Mysql – How to coordinate two sessions writing the same row to a MySQL table

MySQL

I am using MySQL 5.6 and have an append-only "lookup" table that's used to store reference data:

CREATE TABLE my_table (
  id INT UNSIGNED NOT NULL AUTO_INCREMENT,
  my_column VARCHAR(32) NOT NULL,

  PRIMARY KEY (id),
  UNIQUE KEY my_column_uk (my_column)
) ENGINE=INNODB DEFAULT CHARSET=utf8;

Rows are inserted, but never updated or deleted. The table is small (thousands of rows at most), so query performance is not a concern.

I have 2 different processes (running identical code) which insert rows into this table. Each process has an in-memory write-through cache of the my_column -> id value. Whenever a new entry is put into the cache that doesn't already exist, it's synchronously inserted into the database table, then added to the cache.

How do I handle the scenario where 2 (or more) processes try to insert the same my_column value at the same time?

Since the table has a unique key constraint on my_column, my thought is to have both processes try to insert the new row and get the new PK id value.
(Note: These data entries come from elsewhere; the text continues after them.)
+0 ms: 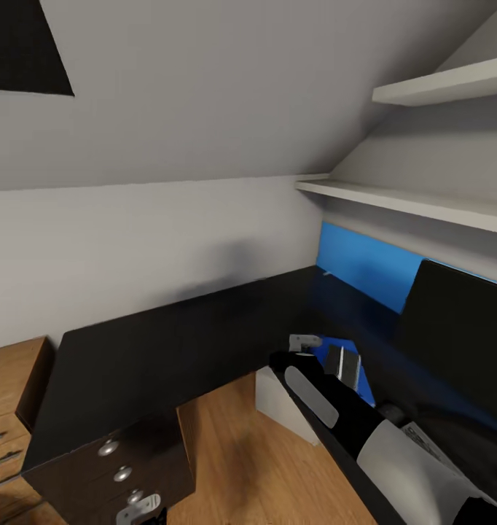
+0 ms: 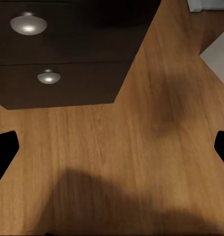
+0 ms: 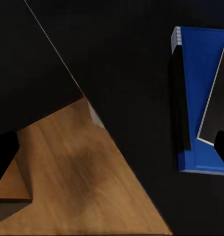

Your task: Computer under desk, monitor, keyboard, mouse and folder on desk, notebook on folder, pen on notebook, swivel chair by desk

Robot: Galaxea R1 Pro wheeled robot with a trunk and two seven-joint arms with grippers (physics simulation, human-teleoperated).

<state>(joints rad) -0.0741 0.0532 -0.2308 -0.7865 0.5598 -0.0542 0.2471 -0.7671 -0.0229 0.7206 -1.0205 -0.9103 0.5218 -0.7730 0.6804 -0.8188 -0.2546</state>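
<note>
— So, where do we stand with the workspace?

— We see the folder (image 1: 329,359) already lying flat on the desk (image 1: 168,350), with the notebook (image 1: 344,364) stacked on it, and the monitor (image 1: 460,343) standing just behind them. The computer (image 1: 281,405) sits on the floor under the desk.

— And what is left?

— We judge the pen still has to go on top of the notebook. We cannot make out a keyboard or mouse beside the monitor, so we cannot vouch for those (the black desktop swallows dark things).

— How do the folder and notebook look?

— In the right wrist view the folder (image 3: 195,98) is bright blue, a clean rectangle with pale page edges at one corner; the notebook (image 3: 217,98) is dark grey with a thin pale border, lying slightly askew on it.

— Our hands?

— The right gripper (image 1: 304,340) hovers near the folder, fingers spread, holding nothing. The left gripper (image 1: 138,507) hangs by the drawers (image 2: 57,73), fingers wide apart, empty.
</note>
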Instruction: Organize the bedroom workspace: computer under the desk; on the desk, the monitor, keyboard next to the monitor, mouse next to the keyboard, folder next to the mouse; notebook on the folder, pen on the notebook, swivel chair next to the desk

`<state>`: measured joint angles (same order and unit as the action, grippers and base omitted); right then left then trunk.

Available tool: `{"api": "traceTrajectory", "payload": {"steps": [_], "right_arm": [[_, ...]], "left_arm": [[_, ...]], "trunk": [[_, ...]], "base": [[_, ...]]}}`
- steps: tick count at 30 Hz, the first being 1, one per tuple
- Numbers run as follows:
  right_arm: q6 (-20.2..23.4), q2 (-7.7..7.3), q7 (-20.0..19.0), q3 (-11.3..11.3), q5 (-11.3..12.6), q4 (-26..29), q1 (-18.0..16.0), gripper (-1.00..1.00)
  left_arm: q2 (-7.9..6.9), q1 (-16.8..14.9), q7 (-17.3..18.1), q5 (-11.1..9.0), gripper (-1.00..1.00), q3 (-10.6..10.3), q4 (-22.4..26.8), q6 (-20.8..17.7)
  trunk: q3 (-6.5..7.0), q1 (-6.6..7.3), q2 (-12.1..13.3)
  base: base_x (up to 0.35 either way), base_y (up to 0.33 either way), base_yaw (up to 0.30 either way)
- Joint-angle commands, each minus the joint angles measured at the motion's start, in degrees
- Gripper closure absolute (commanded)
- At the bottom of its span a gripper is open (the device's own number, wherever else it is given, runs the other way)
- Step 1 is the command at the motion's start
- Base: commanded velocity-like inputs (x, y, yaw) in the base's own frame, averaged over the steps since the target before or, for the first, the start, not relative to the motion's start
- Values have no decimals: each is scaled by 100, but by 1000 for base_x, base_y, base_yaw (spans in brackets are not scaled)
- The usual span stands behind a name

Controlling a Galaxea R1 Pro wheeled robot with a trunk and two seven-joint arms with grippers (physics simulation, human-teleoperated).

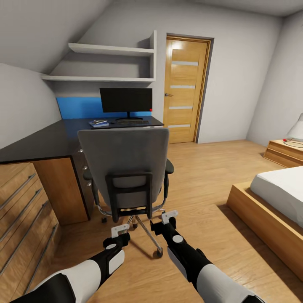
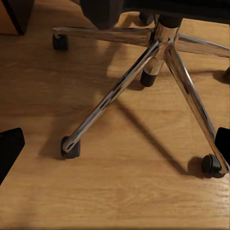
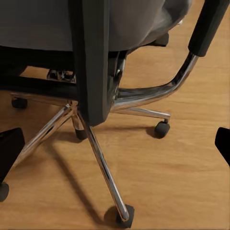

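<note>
While the swivel chair (image 1: 124, 168) stood with its grey back toward the camera, it hid the near edge of the table (image 1: 42, 141) and part of the dark drawer unit (image 1: 86, 176), of which a few silver knobs showed. The monitor (image 1: 126, 100) stood upright on the table's far end, its stand partly masked by the chair back. Just beside it lay the blue folder (image 1: 98, 123) with a grey item on top, too small to identify. A dark strip in front of the monitor could not be resolved. The left claw (image 1: 120, 229) and right claw (image 1: 169, 216) hung apart from the chair, just behind its chrome base (image 2: 143, 76); each had its dark fingers (image 3: 9, 148) spread wide at the frame edges, holding nothing. The bed (image 1: 277, 193) was cut off at the right.
</note>
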<state>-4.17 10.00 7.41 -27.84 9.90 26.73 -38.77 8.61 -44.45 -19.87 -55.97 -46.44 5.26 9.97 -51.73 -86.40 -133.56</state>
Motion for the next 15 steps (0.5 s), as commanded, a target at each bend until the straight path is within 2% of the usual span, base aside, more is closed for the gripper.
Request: {"api": "traceTrajectory", "payload": {"steps": [1, 5, 7, 12, 15], "right_arm": [[-17, 0, 26, -44, 67, -41, -8, -100], [-30, 0, -60, -49, 69, -153, -7, -100], [-175, 0, -392, -39, 73, -233, -7, -100], [-240, 0, -634, -36, 68, -253, -7, -100], [-257, 0, -651, -40, 66, -267, -7, -100]], "left_arm": [[-11, -3, -26, -47, -100, -49, 11, 0], [-111, -3, -9, -32, -100, -58, 17, 7], [-222, -3, 15, -24, -100, -66, 19, 36], [-228, -3, 10, -23, -100, -74, 19, 63], [-228, -3, 3, -21, -100, -71, 19, 74]], "trunk": [[-5, 1, -2], [-5, 1, -2], [-5, 1, -2], [-5, 1, -2], [-5, 1, -2]], "base": [[0, 0, 0], [0, 0, 0], [3, 0, 0], [145, 37, 0], [93, 9, 0]]}}
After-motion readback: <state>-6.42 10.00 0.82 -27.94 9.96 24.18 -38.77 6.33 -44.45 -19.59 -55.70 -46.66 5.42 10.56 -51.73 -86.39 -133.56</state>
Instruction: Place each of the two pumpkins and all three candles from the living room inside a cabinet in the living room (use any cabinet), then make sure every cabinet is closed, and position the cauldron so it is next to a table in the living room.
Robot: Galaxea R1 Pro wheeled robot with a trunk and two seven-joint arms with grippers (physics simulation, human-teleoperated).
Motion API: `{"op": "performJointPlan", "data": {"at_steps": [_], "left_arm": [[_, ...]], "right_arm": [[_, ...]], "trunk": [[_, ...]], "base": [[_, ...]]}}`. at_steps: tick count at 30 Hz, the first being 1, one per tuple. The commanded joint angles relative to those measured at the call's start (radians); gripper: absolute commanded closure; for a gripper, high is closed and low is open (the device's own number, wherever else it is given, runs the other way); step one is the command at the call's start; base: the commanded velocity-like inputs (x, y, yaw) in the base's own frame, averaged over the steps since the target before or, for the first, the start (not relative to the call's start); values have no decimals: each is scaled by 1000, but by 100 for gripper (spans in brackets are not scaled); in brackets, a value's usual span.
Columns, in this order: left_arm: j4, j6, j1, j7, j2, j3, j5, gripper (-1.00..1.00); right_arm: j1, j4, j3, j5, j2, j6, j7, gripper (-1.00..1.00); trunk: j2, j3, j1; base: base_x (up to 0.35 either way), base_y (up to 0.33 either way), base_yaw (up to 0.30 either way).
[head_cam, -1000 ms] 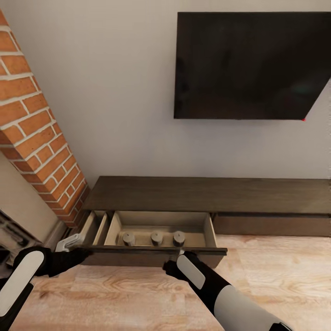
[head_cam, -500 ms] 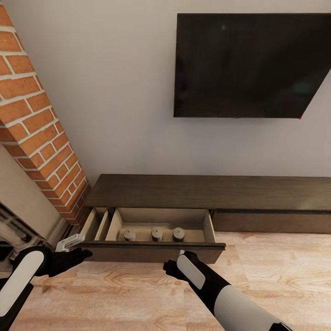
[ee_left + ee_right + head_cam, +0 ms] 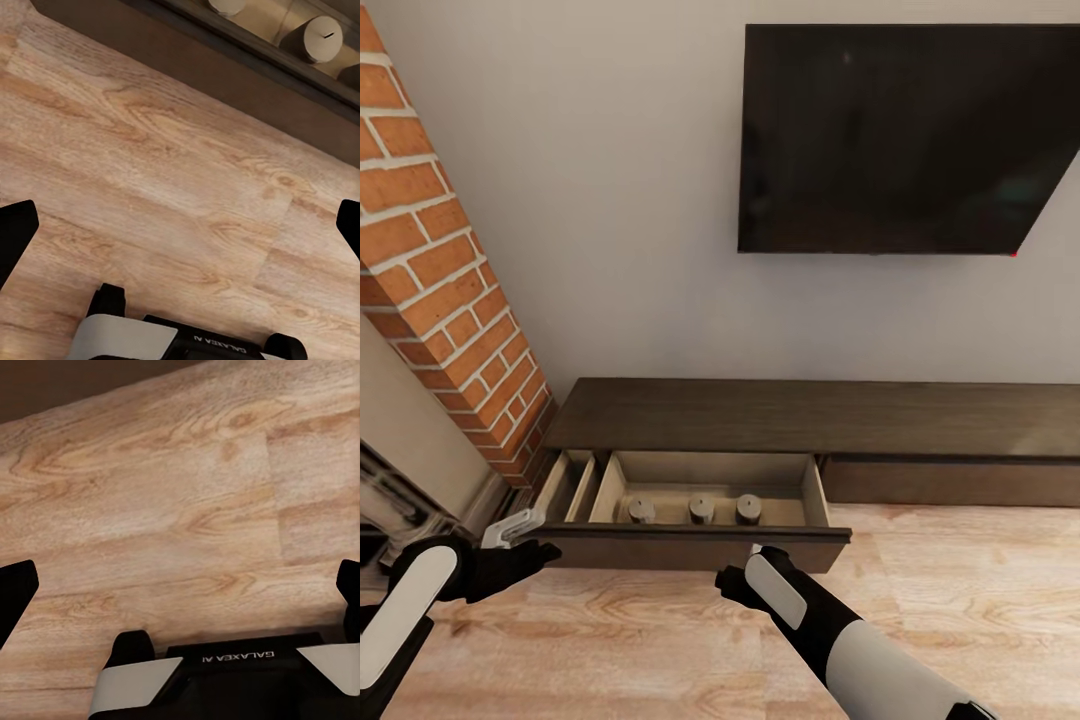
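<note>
Both arms reach forward and low, the left gripper (image 3: 530, 553) at the near left with its jaws spread wide and holding nothing, the right gripper (image 3: 732, 583) nearer the middle, likewise spread wide and holding nothing, its white-sleeved forearm slanting back to the near right.

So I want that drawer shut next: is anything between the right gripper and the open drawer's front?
Nothing visible. The right gripper hangs open just in front of the drawer front, with only bare wood floor between them. The three candles sit inside, below the drawer's edge.
</note>
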Motion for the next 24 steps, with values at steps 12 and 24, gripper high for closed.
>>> {"op": "performJointPlan", "data": {"at_steps": [12, 24], "left_arm": [[7, -3, -1, 13, -2, -10, 7, -100], [83, -234, -3, -60, -17, -176, -262, -100]], "right_arm": [[-1, -2, 11, -4, -5, 2, -9, -100], [-1, -3, 8, -4, -31, -9, -3, -100]], "trunk": [[-85, -39, 46], [-169, -76, 92]], "base": [[0, 0, 0], [0, 0, 0]]}}
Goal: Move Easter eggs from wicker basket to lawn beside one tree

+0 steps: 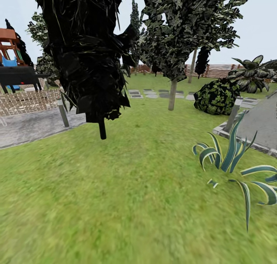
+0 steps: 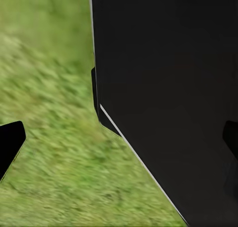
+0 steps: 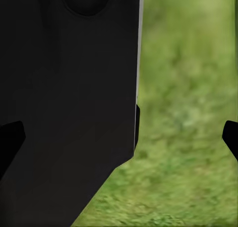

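Lawn [image 1: 127, 187] spans the head view. Black tree [image 1: 86, 52] stands close ahead-left, pale-trunk tree [image 1: 172, 94] farther back by stepping stones [image 1: 154, 93]. Striped plant [image 1: 231, 160] near right, patio [image 1: 30, 125] left. Left gripper [image 2: 121, 137] and right gripper [image 3: 121, 137] both spread wide, empty, over grass beside black robot body [image 2: 168, 88].

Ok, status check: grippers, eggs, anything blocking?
Both grippers open, empty, over lawn. On the move. Pale-trunk tree ahead across grass. Black tree near left, striped plant right.
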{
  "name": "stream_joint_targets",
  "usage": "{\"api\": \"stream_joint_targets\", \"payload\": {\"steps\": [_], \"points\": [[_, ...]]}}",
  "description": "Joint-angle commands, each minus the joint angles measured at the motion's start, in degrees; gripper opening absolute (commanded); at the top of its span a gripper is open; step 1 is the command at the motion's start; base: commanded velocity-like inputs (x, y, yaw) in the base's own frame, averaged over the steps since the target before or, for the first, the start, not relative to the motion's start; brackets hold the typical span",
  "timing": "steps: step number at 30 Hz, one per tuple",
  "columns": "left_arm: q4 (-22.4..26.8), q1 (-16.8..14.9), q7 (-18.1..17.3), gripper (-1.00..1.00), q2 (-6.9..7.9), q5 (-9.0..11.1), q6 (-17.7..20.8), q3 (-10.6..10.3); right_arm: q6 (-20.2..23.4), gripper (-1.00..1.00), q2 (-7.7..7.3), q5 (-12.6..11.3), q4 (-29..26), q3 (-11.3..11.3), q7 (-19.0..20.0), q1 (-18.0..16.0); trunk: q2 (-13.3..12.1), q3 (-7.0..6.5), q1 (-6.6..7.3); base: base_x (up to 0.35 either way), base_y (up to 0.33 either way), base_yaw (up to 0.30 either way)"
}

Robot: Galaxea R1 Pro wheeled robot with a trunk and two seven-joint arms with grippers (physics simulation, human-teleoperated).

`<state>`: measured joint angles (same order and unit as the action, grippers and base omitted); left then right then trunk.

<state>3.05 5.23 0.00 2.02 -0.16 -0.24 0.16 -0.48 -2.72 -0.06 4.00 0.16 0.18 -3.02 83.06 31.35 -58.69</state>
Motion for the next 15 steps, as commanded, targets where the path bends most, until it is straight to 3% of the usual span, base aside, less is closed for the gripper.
{"api": "stream_joint_targets", "payload": {"steps": [1,15], "points": [[0.1,0.0,0.0,1.00,0.00,0.0,0.0,0.0,-0.1,1.00,0.00,0.0,0.1,0.0,0.0,-0.1,0.0,0.04,-0.03,0.330,0.000,-0.038],[0.1,0.0,0.0,1.00,0.00,0.0,0.0,0.0,-0.1,1.00,0.00,-0.3,0.1,0.0,-0.1,-0.1,0.0,0.04,-0.03,0.330,0.000,-0.004]]}}
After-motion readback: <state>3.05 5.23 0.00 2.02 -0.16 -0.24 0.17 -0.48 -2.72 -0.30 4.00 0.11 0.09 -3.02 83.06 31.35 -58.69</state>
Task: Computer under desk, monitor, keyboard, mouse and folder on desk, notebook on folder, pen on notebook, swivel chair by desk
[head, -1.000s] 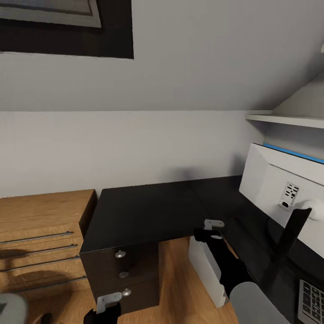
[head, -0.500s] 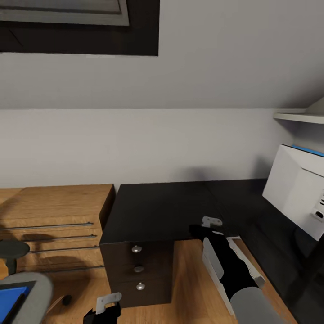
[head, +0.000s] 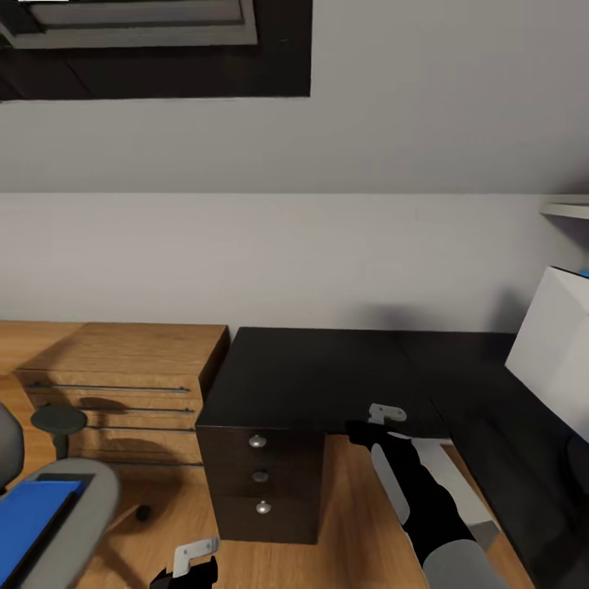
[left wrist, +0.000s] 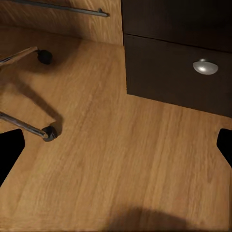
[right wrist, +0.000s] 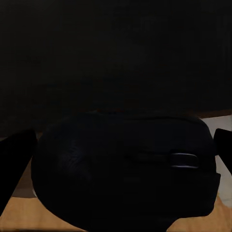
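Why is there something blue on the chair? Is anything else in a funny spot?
The blue folder lies on the swivel chair seat, not on the desk. The mouse sits between the right gripper's fingers, off the desk. Nothing looks spilled or broken.

**What I can't fully see**

The mouse (right wrist: 125,171) between my right fingers (right wrist: 14,159) runs off the bottom edge of my right wrist view, its outline lost against the dark table (head: 319,376). The monitor (head: 556,343), the folder (head: 29,515) and the swivel chair (head: 69,511) are all cut by my head view's edges. My left fingers (left wrist: 10,147) show as mere dark tips.
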`<state>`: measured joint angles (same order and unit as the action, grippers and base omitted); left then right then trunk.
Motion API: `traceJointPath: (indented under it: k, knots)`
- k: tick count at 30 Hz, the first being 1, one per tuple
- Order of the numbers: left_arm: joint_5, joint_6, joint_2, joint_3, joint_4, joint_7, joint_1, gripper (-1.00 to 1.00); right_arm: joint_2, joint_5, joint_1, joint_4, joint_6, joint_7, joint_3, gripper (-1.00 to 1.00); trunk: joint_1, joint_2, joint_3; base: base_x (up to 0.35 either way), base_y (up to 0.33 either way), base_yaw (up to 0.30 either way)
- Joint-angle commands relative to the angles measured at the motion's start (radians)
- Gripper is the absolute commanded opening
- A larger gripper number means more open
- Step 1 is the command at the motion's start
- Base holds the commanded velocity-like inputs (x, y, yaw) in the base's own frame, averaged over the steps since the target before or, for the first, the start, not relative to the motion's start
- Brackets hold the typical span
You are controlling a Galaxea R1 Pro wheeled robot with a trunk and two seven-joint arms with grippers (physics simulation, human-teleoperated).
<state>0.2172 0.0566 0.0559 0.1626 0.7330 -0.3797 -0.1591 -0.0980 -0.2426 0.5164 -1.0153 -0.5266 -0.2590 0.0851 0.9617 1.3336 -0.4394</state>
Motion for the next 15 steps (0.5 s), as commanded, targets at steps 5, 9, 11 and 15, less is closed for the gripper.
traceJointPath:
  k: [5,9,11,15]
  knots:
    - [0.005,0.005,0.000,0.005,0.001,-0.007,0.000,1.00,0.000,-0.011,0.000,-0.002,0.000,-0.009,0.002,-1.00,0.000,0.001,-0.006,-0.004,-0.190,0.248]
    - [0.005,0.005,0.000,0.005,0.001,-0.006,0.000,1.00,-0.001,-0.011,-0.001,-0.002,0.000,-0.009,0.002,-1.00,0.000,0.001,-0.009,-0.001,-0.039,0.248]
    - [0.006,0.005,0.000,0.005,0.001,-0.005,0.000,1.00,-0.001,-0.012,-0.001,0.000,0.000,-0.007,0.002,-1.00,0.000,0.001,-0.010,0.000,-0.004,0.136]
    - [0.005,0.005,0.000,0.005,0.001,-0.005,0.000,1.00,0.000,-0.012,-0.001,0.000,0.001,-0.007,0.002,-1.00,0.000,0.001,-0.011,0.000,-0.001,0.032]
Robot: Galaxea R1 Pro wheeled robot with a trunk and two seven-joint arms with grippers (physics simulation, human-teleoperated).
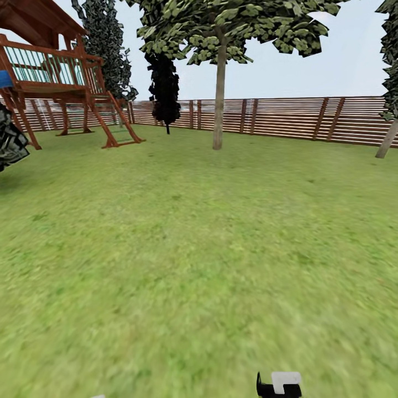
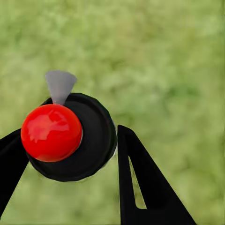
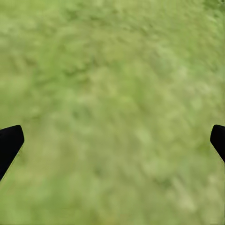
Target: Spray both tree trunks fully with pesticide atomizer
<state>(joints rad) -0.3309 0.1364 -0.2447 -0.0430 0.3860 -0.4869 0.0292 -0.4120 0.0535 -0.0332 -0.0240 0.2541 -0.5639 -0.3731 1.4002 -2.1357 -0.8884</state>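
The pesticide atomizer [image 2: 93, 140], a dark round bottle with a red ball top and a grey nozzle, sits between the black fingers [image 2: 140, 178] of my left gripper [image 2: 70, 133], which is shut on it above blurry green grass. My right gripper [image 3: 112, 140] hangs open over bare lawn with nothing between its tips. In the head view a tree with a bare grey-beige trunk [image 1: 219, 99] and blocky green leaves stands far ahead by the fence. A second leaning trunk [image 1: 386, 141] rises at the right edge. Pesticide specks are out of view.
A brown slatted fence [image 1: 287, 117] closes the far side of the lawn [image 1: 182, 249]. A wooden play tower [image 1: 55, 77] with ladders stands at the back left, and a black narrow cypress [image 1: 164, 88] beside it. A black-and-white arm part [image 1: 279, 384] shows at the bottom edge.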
One of them will succeed, and can add the new entry to its cache. The other one will fail, but then it can fall back to querying for the id of the row that the other process inserted. I call this the "write-read" approach.

Is there a better way of handling this contention between the two processes? Would a "read-write" approach be better, potentially with a different transaction isolation level ("read uncommitted" e.g.)?

The one potential downside I see with the "write-read" approach is that it involves catching a duplicate key exception, and using that as an indicator to query for the existing row. This is perhaps a misuse of an exception, because this scenario is expected to occasionally happen, and is not really exceptional.

The problem with the "read-write" approach is that I'm not sure there's a good way to have process 2 "see" the row that process 1 added, until it finishes its transaction. So this might need to be a "read-write-read", in which case I'm better off just starting with the INSERT like in the "write-read" approach.


Some more constraints:

  1. I need to get the resulting PK ID, regardless of whether the row was inserted or already exists. However I don't want to burn through auto-increment values, so I'm not going to use the UPDATE id = LAST_INSERT_ID(id) kludge. I'd rather just execute a second SQL statement to SELECT the id value, because I'm only inserting a row every ~5 minutes into a table with ~100k rows, so query performance is not a major concern.

  2. The reason why I'm not using the VARCHAR my_column column as the PRIMARY KEY column is that this lookup table has a FK reference from another much bigger (500M rows, 20 cols) table. I'm using this lookup table pattern to store reference data – e.g. failure codes ("eligibility.failure.not_enough_foobar_data") or time zones ("America/Los_Angeles") – so that the much larger main table can use a short FK id to reference that value (e.g. failure_code_id or time_zone_id), instead of repeating the long string.

Best Answer

Here's the best solution I've been able to come up with, using a write-read approach:

  1. INSERT using ON DUPLICATE KEY UPDATE; (without first checking to see if the row exists)
  2. if the value returned != 0, then that's the PK of the new row;
  3. else a row must already exist with that value, so SELECT it;
  4. if the SELECT can't find the row, then throw an exception because this is unrecoverable.

This has the following advantages:

  1. it doesn't require any transactionality or a different isolation level, because the insert-if-not-exists statement is already an atomic operation;
  2. it executes at most 2 SQL statements (insert-select) instead of 3 (select-insert-select), making the calling code simpler;
  3. since we're not using INSERT IGNORE, if the INSERT statement throws an exception it will be for a legit reason - e.g. auto_increment has reached the max value of id column - and thus we don't have to worry about needlessly logging duplicate key exceptions or ignoring actual database problems.